■ **What you have to do**: Whenever a line in the records below holds the string "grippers", copy it out.

*** Begin section ***

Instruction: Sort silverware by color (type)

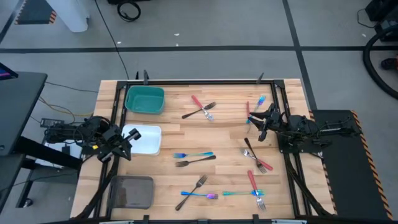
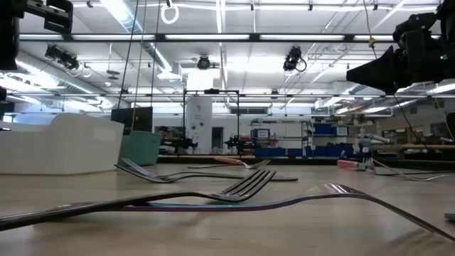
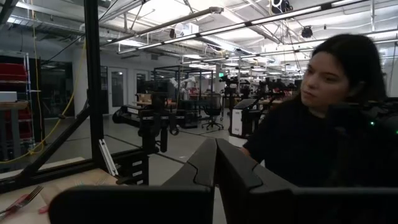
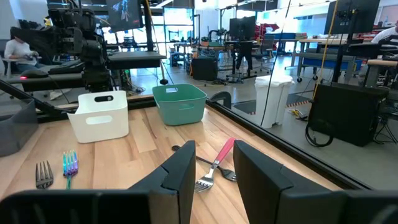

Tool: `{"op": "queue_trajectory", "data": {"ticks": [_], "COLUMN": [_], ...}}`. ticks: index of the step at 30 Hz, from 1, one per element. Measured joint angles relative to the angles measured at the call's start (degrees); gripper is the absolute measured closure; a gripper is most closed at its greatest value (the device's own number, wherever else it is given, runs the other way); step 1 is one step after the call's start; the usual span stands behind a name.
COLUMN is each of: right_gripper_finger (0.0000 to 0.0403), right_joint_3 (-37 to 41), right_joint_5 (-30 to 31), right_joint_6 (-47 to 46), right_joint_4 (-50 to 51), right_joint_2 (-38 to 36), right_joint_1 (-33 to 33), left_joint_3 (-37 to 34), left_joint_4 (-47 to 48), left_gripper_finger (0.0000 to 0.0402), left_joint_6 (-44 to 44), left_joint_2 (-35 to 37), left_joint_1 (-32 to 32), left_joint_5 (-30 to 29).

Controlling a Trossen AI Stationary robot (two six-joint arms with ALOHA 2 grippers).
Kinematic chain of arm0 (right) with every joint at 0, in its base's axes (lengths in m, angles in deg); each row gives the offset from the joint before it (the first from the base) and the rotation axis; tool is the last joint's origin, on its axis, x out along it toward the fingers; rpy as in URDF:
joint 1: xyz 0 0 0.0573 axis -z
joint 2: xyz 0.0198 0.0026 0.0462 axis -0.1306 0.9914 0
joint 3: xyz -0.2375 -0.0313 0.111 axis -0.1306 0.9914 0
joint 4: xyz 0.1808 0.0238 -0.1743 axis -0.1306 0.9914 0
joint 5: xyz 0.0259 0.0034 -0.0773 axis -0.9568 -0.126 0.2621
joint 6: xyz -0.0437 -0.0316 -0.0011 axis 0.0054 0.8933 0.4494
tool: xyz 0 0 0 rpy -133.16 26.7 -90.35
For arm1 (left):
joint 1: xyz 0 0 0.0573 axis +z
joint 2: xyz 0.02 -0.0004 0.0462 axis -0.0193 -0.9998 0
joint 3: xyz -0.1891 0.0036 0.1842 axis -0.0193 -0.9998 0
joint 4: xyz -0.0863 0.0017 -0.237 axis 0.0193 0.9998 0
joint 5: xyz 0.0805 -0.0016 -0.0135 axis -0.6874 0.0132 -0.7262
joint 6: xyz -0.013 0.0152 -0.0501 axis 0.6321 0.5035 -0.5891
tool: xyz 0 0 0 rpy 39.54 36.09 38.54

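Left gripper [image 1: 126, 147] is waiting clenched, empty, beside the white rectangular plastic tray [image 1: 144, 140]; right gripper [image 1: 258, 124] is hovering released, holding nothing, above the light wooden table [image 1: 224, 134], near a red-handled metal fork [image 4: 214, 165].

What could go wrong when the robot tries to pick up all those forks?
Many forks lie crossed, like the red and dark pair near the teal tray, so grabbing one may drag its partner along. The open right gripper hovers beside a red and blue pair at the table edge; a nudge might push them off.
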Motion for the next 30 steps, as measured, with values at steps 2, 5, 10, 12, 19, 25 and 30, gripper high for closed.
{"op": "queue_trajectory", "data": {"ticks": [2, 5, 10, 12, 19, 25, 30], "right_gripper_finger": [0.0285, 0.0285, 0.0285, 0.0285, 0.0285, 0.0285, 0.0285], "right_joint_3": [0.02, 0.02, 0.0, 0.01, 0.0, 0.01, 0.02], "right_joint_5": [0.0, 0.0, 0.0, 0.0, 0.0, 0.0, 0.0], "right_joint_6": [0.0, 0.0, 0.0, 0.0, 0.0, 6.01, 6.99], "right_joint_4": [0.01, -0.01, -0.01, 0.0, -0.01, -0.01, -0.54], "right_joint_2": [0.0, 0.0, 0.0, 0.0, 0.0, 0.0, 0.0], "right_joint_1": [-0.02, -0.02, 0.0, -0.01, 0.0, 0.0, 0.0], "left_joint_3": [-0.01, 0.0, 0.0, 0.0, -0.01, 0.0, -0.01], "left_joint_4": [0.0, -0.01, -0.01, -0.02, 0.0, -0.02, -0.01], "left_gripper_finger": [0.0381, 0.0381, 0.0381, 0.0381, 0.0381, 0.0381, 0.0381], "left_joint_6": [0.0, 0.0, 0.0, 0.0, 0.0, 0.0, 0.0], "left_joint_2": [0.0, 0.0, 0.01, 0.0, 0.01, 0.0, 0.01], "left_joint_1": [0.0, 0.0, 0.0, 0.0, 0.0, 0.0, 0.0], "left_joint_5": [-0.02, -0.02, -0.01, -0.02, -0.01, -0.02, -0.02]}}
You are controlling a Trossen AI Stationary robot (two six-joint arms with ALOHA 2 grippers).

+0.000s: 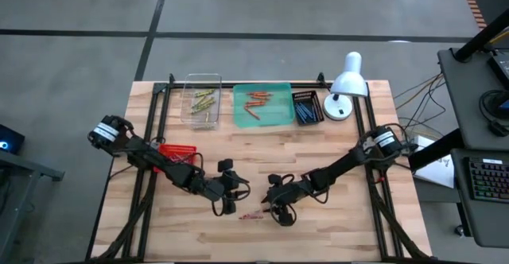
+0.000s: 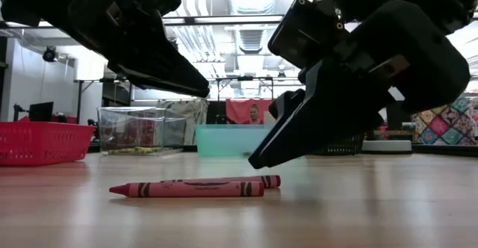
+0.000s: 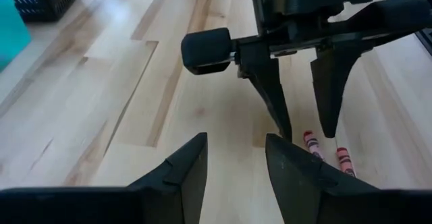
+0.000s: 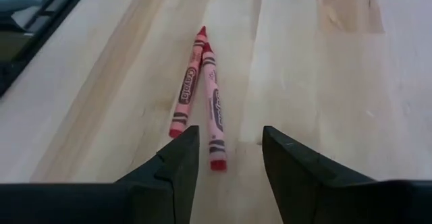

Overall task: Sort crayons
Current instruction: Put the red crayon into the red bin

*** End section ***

■ **The completed task**:
Controlling a Trossen AI Stationary robot (two six-joint arms with ALOHA 2 grippers).
You are controlling a Trossen AI Stationary robot (two six-joint arms with ALOHA 2 grippers).

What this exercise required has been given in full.